No llamé a Gerardo y solo bajé a los estacionamientos.

—Busca entre las paradas de autobuses cercanas, a una mujer con una niña. —Le dije al chófer—. Vamos. Rápido.

Salimos del estacionamiento del hotel como si fuera Batman en su batimóvil. Las calles casi no tenían tráfico, por la lluvia y la hora tan alta de la noche. Pasamos dos paradas de autobús y, en la tercera, con mi corazón en el cuello, las vi.

—Son ellas, allí. —señalé, desde el asiento de atrás, a la mujer y la niña que aguardaban bajo el toldillo de la parada. 

El chófer se acercó, con cuidado de no salpicar el charco que ya se había formado frente a ellas. Bajé el vidrio y vi que me miró, sorprendida al reconocerme. 

—Por favor, suba. Las llevaré. 

—¿Cómo? Pero, no, tranquilo, no se moleste…

—Por favor. Es lo menos que puedo hacer después de como me comporté con usted. 

Abrí la puerta y, pese al aguacero que ya caía, salí del vehículo para cubrirlas y ayudarla a entrar. 

—¿A dónde se dirigen? —pregunté.

Cuando ella me indicó la dirección, le dije al chófer que ya tenía su ruta. 

El vehículo se puso en marcha. 

La niña estaba dormida y envuelta con una chaqueta que escurría agua.

—Por favor, envuélvala en la mía —dije, quitándome el gabán.

—¿Está seguro? Podría arruinarlo.

—Eso es lo de menos. Su hija podría enfermarse.

Aceptó y, después de quitarle la chaqueta a la niña, la envolvió con la prenda que le pasé. 

Después de eso no me atreví a hablarle y noté, en los primeros minutos, que ella solo se fijaba en su hija. Después noté que se había quedado dormida y me quedé observándola. Me di cuenta de que me gustaba hacerlo y que me costaba desprender mi mirada de ella. Sentí un calor que me arrullaba cuando lo hacía y hasta hubiera querido quedar suspendido en el tiempo, que nunca llegáramos al lugar donde vivía para poderme quedar ahí, viéndola dormir por siempre.

—Hemos llegado, señor —dijo el chófer después de casi una hora. 

—Señorita… —Toqué su hombro lo más suave que pude.

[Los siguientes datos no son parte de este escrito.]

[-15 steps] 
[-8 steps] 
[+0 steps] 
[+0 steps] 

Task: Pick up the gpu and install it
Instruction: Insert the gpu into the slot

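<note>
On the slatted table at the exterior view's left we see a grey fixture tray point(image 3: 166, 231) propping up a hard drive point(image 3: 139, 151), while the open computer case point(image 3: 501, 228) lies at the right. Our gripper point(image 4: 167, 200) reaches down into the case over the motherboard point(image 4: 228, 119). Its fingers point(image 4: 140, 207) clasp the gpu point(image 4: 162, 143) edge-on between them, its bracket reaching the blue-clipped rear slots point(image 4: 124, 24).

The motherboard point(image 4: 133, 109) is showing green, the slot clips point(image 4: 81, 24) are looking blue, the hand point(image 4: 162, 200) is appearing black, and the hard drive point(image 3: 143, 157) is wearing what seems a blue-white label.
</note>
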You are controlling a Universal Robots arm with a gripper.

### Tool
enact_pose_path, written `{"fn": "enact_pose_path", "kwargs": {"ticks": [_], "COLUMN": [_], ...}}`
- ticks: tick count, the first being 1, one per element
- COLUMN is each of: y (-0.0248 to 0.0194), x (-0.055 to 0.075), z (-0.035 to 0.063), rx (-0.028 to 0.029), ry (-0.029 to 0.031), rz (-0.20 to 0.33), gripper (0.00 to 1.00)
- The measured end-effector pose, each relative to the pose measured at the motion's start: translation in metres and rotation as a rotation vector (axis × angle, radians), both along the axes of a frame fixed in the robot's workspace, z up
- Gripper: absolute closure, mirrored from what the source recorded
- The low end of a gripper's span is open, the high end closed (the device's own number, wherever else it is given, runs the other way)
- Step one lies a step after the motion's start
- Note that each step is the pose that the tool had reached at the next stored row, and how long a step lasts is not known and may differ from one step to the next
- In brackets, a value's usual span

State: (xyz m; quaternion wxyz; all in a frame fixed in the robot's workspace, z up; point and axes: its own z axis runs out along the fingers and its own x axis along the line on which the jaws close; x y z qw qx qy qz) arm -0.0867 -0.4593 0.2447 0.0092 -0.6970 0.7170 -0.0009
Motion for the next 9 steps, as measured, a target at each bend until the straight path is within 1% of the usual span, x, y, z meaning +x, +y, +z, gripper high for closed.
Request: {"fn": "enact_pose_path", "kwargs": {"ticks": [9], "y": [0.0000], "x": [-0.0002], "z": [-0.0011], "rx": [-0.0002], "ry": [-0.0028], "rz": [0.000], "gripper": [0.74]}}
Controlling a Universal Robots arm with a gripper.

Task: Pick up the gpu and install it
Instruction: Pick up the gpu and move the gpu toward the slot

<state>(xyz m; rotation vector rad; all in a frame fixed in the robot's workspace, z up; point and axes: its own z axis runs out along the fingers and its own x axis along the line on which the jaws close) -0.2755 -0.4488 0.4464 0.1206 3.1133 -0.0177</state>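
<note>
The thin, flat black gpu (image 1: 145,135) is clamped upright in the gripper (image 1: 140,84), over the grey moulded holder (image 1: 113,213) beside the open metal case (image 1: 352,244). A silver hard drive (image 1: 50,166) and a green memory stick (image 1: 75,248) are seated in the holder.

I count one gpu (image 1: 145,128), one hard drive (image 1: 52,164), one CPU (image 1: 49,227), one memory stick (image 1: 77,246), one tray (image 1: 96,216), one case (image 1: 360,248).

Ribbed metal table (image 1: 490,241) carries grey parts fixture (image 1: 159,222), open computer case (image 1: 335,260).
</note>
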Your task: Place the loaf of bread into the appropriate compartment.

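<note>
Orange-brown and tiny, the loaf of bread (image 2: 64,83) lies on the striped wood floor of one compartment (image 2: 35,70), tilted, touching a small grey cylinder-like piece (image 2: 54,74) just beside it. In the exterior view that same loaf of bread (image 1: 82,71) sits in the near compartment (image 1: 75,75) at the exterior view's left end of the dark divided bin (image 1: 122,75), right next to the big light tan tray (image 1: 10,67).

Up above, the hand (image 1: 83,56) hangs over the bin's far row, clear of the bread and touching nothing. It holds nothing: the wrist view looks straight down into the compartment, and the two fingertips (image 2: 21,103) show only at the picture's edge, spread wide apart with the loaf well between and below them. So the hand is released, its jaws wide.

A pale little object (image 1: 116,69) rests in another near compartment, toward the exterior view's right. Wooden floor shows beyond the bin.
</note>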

Se despertó y, cuando vio el vehículo, se asustó por un instante. Luego lo reconoció. 

—Ya llegamos —dije. 

—Gracias, señor. Ha sido muy amable y también lamento la manera en la que le hablé. 

—No, por favor, ha sido mi culpa.

El chófer ya se había bajado y, con la sombrilla en la mano, abrió la puerta. Seguía lloviendo, a cántaros.

Me bajé del vehículo y tomé la sombrilla del chófer, ofreciéndome a acompañarlas hasta la puerta de su casa. 

—Buenas noches.

De regreso, no me la podía sacar de la cabeza y no fue sino hasta dormirme que olvidé su rostro.